SUBSTANCE: the invention is pertaining to the field of rocket engineering, in particular, to production of the liquid propellant rocket engines powered by the cryogenic oxidant and the hydrocarbon propellant. The liquid propellant rocket engine contains the combustion chamber with the tract of the regenerative cooling, the turbo-pumping aggregate with the turbine having the inlet and outlet trunks, and the pumps of the oxidant and the propellant, for which the outlet of the propellant p[ump is connected through the propellant valve to the combustion chamber, and the outlet of the oxidant pump through the oxidant valve is connected to the gas generator. At that the turbo-pump aggregate contains the additional propellant pump, which inlet is connected to the outlet of the propellant pump, and the outlet is connected to the gas generator through the high pressure pipeline, in which there is the high-pressure valve and the consumption regulator. In the trunk of the turbine there is the thrust regulator, to which the on-board trunk and the starting trunk with the return valve and the connector are connected. The method of the liquid propellant rocket engine starting provides for the spinning-up of the turbo-pump aggregate and opening of valves of the oxidant, the propellant, the propellant in the high-pressure trunk, run-up of the turbine conduct a compressed air from a land bulb, and the turbine spinning-up is exercised by the compressed air from the ground pressure vessel and the turbine drive at operation is exercised from the on-board vessel. The invention ensures simplification of the pneumatic-hydraulic circuit, the increased reliability, the increase of the power and the specific characteristics of the liquid propellant rocket engine, the decreased mass of the engines, the improved engine starting and cutoff and provision of the engine cleansing from the leavings of the propellant after the engine cutoff.

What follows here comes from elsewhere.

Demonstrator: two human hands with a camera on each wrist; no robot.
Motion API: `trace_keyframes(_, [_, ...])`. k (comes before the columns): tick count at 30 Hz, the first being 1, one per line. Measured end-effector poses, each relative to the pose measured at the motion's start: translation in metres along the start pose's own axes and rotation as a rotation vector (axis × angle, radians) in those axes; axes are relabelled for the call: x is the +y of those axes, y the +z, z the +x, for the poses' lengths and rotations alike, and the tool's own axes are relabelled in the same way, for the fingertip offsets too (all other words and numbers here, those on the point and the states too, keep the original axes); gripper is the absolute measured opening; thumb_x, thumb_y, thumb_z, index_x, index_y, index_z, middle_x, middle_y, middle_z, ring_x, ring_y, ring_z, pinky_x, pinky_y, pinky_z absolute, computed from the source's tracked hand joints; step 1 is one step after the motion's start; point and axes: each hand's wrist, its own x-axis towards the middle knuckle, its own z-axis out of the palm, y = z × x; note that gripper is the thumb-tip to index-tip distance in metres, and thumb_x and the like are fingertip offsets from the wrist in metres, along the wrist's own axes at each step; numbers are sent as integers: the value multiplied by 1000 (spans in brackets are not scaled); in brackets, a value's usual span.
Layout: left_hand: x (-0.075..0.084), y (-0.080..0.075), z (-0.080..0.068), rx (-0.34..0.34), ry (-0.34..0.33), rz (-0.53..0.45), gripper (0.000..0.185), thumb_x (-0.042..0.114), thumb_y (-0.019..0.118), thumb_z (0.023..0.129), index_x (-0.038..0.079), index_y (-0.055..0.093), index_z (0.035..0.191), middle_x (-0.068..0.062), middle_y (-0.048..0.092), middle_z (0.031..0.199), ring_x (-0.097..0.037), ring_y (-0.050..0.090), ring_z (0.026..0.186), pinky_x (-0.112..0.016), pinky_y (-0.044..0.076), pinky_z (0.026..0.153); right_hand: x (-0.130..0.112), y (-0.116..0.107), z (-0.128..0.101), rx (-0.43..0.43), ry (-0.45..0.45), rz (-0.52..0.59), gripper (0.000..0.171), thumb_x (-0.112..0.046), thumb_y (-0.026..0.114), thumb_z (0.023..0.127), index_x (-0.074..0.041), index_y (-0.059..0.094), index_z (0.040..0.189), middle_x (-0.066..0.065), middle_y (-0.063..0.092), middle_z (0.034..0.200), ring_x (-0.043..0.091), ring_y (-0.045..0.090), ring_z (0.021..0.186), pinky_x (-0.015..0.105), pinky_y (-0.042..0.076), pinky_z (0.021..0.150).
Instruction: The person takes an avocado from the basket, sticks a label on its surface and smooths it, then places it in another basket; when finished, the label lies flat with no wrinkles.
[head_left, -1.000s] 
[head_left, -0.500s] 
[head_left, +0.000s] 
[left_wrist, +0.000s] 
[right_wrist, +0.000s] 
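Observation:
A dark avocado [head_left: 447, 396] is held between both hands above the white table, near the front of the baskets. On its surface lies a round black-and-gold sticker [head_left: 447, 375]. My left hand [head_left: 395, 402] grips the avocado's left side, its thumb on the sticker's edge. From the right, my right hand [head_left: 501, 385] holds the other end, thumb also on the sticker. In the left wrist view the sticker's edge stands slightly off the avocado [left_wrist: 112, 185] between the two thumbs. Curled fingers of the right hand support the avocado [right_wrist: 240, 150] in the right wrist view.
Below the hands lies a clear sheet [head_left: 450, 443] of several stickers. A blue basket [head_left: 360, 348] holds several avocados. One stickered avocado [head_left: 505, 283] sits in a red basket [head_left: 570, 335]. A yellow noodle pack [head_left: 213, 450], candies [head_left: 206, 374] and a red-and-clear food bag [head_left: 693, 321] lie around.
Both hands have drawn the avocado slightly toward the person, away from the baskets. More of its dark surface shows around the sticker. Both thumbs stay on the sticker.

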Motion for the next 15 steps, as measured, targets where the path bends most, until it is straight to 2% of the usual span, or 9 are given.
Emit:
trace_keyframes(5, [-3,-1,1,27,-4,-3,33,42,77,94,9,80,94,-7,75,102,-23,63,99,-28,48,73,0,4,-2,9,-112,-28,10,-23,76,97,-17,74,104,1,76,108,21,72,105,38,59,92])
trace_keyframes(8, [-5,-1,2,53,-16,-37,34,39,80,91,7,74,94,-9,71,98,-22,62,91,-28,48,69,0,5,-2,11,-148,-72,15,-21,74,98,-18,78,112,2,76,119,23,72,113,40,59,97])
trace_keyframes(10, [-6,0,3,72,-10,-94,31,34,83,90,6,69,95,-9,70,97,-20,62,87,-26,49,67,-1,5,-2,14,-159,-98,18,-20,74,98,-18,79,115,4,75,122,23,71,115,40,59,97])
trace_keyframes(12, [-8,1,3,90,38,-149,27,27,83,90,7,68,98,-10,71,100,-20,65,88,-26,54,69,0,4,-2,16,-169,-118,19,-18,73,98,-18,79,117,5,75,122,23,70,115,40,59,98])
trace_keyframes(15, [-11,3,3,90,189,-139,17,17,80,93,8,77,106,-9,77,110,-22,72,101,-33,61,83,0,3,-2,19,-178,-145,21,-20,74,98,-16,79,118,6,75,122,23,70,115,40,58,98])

EFFECT: the invention ensures simplification of the liquid propellant rocket engine pneumatic-hydraulic circuit, the increased its reliability, power and specific characteristics, the decreased mass of the engine, the improved the engine starting, cutoff and cleansing from the leavings of the propellant after its cutoff.
4 cl, 1 dwg
SUBSTANCE: invention relates to liquid-propellant rocket engines operating on cryogenic oxidizer and on hydrocarbon fuel. Proposed turbopump set of rocket engine contains the following parts of rotor of turbopump set mounted on shaft: oxidizer pump impeller, fuel pump impeller and turbine wheel arranged in housing of turbopump set and additional fuel pump with shaft and impeller of additional fuel pump. Design peculiarity of turbopump set is that magnetic clutch is installed between rotor of turbopump set and rotor of additional fuel pump. Driving disk of magnetic clutch is installed on shaft of turbopump set, and driven disk is mounted on shaft of additional fuel pump. Partition made on nonmagnetic material is found between driving and driven disks of magnetic clutch. Said partition is aligned with housing of additional fuel pump. Partition, driving and driven disks can be made spherical and/or provided with ribbing.
EFFECT: increased reliability of turbopump set.